BEGIN Available records

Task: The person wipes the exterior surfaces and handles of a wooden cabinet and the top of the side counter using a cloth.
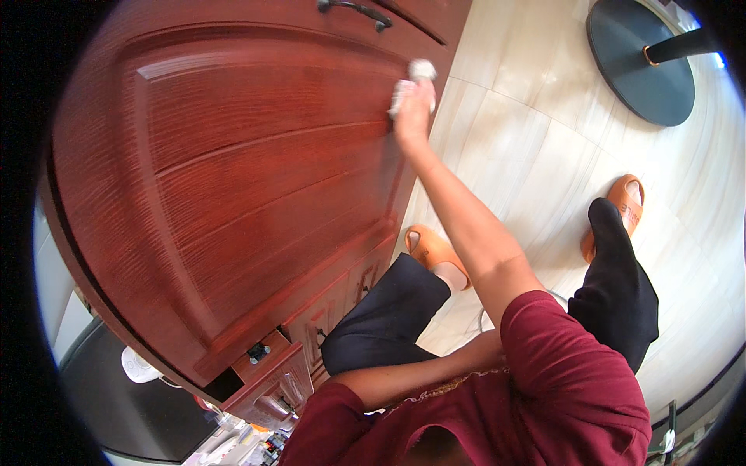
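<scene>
My right hand (413, 113) reaches far forward and presses a crumpled white cloth (412, 78) against the right edge of a large red-brown wooden cabinet door (233, 179). The fingers are closed on the cloth. A dark metal handle (353, 9) sits just above, at the top of the door. My left forearm (412, 374) lies bent across my body, low in the picture. Its hand is hidden behind my right upper arm in the dark red sleeve (575, 365).
I crouch on pale floor tiles (528, 132) in dark trousers and orange slippers (431, 248) (625, 202). A dark round base with a pole (637, 62) stands at the far right. Small wooden drawers with a dark knob (258, 351) sit below the door, beside a dark surface (132, 412).
</scene>
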Available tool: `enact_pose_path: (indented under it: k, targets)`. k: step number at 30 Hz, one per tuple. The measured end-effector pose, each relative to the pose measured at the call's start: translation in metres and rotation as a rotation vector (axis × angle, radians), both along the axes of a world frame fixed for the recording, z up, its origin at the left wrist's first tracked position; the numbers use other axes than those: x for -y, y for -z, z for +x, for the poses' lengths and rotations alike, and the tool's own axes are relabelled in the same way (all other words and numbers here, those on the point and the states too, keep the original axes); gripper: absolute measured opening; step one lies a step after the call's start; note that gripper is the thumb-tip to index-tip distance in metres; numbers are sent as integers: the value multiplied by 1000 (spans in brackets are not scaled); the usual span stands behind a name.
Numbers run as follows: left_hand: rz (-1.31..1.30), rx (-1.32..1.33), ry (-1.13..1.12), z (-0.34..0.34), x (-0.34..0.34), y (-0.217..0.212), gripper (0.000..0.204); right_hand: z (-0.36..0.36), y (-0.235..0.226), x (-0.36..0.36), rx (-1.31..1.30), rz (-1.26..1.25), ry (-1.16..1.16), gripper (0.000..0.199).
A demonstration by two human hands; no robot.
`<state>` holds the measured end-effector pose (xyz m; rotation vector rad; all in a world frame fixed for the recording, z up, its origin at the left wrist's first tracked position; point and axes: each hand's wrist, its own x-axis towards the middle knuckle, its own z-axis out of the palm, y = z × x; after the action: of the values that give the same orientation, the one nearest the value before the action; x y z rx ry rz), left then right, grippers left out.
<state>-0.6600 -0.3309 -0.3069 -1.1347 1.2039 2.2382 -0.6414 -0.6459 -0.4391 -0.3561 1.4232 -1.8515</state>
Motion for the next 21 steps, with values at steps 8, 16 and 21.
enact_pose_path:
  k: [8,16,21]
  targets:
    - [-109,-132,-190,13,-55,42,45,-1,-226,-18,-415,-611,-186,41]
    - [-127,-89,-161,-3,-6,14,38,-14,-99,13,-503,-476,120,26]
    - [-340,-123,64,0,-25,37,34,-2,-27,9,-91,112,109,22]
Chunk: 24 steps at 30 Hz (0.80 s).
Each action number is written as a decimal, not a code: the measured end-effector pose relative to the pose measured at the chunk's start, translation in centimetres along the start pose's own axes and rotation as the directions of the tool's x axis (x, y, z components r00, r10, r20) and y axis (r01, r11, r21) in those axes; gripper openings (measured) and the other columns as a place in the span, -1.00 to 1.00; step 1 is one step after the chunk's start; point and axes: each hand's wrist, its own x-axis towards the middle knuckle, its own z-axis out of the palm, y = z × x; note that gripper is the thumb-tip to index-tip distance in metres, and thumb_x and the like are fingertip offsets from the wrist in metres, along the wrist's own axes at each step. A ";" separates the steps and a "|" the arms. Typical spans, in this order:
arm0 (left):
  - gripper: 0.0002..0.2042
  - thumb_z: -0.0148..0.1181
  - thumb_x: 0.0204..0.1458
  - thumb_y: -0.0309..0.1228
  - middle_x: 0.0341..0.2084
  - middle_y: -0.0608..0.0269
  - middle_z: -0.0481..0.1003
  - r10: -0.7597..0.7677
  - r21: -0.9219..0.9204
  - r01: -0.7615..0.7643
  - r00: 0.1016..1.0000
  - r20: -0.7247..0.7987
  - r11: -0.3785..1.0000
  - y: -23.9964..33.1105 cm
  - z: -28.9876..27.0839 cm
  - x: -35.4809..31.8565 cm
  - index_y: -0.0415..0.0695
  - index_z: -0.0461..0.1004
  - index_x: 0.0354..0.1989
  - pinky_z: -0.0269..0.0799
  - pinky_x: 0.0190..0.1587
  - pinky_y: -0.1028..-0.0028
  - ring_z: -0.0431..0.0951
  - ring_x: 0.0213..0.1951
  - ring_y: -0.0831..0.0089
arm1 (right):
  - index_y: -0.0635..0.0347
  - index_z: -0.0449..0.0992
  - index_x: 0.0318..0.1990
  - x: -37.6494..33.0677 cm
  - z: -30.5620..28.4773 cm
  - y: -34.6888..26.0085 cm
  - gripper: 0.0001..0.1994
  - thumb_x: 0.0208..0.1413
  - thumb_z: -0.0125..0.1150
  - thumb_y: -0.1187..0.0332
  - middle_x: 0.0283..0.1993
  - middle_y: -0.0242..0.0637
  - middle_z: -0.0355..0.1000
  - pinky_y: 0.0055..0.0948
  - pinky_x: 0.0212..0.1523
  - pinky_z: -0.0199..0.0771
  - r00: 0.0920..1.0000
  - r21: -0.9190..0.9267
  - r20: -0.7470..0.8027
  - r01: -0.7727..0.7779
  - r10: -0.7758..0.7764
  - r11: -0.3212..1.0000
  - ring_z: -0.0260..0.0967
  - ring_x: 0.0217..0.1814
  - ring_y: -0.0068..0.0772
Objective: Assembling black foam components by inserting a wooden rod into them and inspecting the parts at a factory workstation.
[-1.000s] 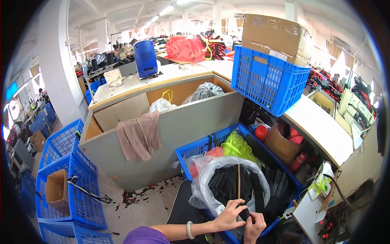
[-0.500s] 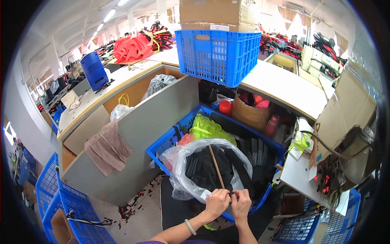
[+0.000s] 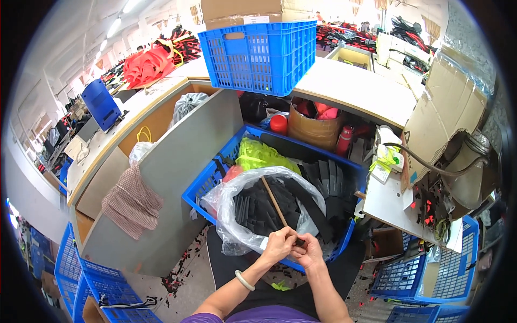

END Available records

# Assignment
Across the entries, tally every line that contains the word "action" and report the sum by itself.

# Solution to this problem
2